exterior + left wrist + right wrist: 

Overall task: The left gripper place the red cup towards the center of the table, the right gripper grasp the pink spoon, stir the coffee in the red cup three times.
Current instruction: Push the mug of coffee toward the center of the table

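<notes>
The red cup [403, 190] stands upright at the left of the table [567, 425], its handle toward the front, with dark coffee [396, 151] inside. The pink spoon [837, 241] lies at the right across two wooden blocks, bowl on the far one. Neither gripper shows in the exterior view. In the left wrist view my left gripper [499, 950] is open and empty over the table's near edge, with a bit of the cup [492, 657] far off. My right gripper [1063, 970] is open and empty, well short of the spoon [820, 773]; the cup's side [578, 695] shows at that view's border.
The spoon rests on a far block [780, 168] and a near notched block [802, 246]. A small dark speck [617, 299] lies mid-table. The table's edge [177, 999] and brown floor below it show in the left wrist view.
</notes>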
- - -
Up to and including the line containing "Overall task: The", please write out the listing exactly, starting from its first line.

exterior + left wrist + right wrist: 

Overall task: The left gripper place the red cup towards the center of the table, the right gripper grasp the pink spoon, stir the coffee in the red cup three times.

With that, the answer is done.